# Mr. Church - Blu-ray Review



## Mike Edwards (Mar 10, 2011)

[img]http://www.hometheatershack.com/gallery/file.php?n=83129[/img] 
*Title: Mr. Church* 

*Movie:* :3stars:
*Video:* :4stars:
*Audio:* :4stars: 
*Extras:* :1.5stars: 

*HTS Overall Score:*71




[img]http://www.hometheatershack.com/gallery/file.php?n=83137[/img]*Summary*
It’s been a long time since I’ve seen Eddie Murphy in a serious role. In fact it’s been a while since I’ve seen Eddie Murphy in ANYTHING at all. Not because he hasn’t been acting over the last decade or so, but because everything that he’s done recently has been a major flop of epic proportions with him taking lines out of the Adam Sandler playbook of post career high choices. “Mr. Church” brings me back to watching “Dreamgirls”, where Murphy had been suffering on the downhill slope of his career. He had just had public problems with his relationship with a certain transvestite, and his last good movie before that being his work as Donkey in “Shrek 2” (actually my favorite of the series), and not much good before that since “Bowfinger”. It happens with all actors, but sooner or later you peak and the film career that you once had begins a steady downward spiral. “Dreamgirls” was comeback for Murphy, as it gave him the chance to flex his actual ACTING muscles and he did so incredibly well. He even got nominated for an Oscar for best supporting actor in 2006, but was snubbed when Alan Arkin took home the prize for “Little Miss Sunshine” (something that was a cinematic crime, as Murphy’s role in “Dreamgirls” easily outclassed Arkin’s film). My only assumption is that Murphy’s agent assured him that “Mr. Church” would be another sure fire hit to get back into the Academy awards or another Oscar nomination for the actor. Sadly that isn’t the case, as “Mr. Church” ends up being an overly sugary film that has its heart in the right place, but can’t seem to gain the traction needed to really be a truly emotional and invigorating drama. 

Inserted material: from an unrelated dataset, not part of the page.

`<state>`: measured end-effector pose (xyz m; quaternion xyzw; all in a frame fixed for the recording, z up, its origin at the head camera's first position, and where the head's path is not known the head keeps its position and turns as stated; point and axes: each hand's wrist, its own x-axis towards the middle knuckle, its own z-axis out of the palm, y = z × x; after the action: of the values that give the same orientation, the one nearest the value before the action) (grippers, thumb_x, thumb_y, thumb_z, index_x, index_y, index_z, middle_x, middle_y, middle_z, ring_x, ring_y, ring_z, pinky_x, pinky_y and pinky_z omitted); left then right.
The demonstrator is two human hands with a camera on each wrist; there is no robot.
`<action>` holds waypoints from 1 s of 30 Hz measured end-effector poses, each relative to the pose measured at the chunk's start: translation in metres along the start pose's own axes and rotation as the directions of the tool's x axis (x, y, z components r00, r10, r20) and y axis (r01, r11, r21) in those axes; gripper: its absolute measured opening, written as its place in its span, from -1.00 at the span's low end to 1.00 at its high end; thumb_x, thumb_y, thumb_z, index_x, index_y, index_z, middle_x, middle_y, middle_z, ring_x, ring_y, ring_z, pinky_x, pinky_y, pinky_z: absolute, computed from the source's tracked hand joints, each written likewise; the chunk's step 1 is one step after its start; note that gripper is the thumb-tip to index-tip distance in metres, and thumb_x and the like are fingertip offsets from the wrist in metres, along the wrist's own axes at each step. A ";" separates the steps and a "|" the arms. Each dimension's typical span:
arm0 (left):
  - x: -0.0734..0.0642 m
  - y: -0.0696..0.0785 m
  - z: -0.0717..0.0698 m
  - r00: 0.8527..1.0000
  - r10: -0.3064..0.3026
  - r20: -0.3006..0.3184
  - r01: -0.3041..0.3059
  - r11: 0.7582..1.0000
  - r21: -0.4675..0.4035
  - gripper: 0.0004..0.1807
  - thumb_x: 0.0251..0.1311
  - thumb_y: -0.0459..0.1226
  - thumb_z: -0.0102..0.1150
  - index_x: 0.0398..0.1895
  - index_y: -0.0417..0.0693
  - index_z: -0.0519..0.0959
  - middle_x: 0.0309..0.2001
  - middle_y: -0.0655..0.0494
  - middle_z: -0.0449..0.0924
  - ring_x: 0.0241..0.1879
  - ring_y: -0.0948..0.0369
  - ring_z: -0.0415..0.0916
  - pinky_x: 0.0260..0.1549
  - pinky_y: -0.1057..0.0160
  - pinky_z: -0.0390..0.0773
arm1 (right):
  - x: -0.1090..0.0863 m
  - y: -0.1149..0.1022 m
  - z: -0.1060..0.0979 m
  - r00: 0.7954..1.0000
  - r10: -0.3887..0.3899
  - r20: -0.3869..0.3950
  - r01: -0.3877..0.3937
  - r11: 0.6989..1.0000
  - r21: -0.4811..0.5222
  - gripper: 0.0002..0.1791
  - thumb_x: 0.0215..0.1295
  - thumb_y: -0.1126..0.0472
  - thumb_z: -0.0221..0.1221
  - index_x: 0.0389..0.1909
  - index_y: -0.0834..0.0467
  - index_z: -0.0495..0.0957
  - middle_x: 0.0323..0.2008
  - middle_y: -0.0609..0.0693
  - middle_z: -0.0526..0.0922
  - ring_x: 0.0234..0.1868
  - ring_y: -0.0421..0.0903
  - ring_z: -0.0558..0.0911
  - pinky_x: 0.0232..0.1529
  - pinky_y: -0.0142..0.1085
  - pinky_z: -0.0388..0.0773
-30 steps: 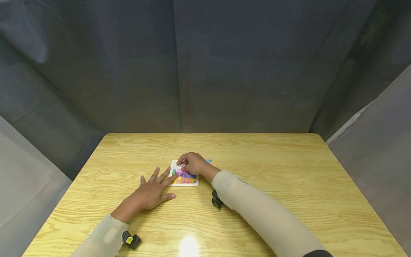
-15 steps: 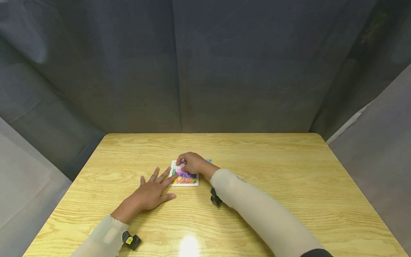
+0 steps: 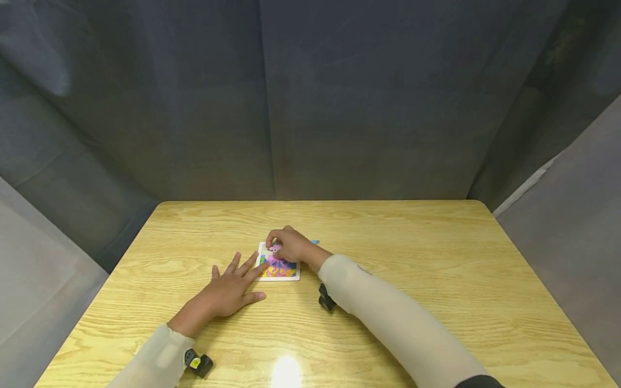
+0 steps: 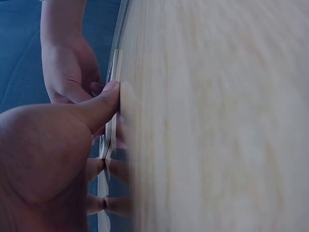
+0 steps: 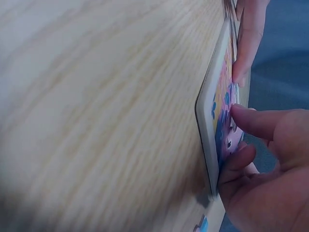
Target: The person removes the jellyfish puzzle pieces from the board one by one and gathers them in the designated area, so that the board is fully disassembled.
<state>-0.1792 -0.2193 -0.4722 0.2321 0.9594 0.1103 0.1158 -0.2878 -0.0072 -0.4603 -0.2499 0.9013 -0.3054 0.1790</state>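
A small jigsaw puzzle board (image 3: 278, 279) with a white frame and a bright pink, blue and yellow picture lies flat on the table. My left hand (image 3: 228, 293) is spread on its left side, the index fingertip resting on the picture and the thumb on the wood. Over the upper right of the board, my right hand (image 3: 293, 247) pinches a pink puzzle piece (image 3: 276, 248) with an eye printed on it. In the right wrist view the thumb and curled fingers of this hand (image 5: 270, 164) meet the picture's surface. Its palm hides part of the board.
A blue puzzle piece (image 3: 315, 242) lies on the table just right of the board, partly behind the right wrist. The wooden table (image 3: 412, 231) reaches to a dark curtain (image 3: 368, 134) at the back, with pale panels at both sides.
The pink piece has turned slightly and settled lower against the picture as my right fingers shifted on it. My left hand has stayed in place.
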 end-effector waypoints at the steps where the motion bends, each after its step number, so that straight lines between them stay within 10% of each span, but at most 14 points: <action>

Young mother Marie Brooks (Natascha McElhone, best known for playing opposite of Jim Carrey in “The Truman Show”) sets up the film by telling us that she has been jilted by her ex-lover (a married man who happens to be incredibly wealthy). She has had a young daughter fathered by this man but has also been diagnosed with cancer. In his will he bequeathed Marie with enough funds to live out her life until the cancer took over and also made sure she was looked after. This looking after comes in the form of Mr. Church (Eddie Murphy), an elegant man who has not only agreed to look over Marie and her daughter Charlotte (Charlie for short, played by Natalie Coughlin as a child and Britt Robertson as an adult), but also has been given a handsome salary by the late ex-lover of Marie to ensure her care. Charlie is not exactly enthused with the intruder into her home, but soon the charming Mr. Church wins over the young girl with a mixture of exquisite cooking and a kindness that surpasses anything she has ever known.

It’s already a foregone conclusion that Marie’s condition is not going to end happily. However, 6 months turns into 6 years as she fights and fights to beat that cancer away with every fiber of her being. Unfortunately nature and the odds finally win, leaving Charlie and Mr. Church alone. While Mr. Church was only hired to take care of Marie and Charlie until the cancer took her life, Mr. Church continues his care and guidance for Charlie until one day Charlie comes home from college with a surprise of her own. Another case of “like mother, like daughter” where an unexpected pregnancy messes up an otherwise predictable life. What unfolds is a tale of love and caring between two unlikely friends that spans not just a few years, but a few decades of their lives, and defines them so deeply that without one, the other ceases to be relevant. 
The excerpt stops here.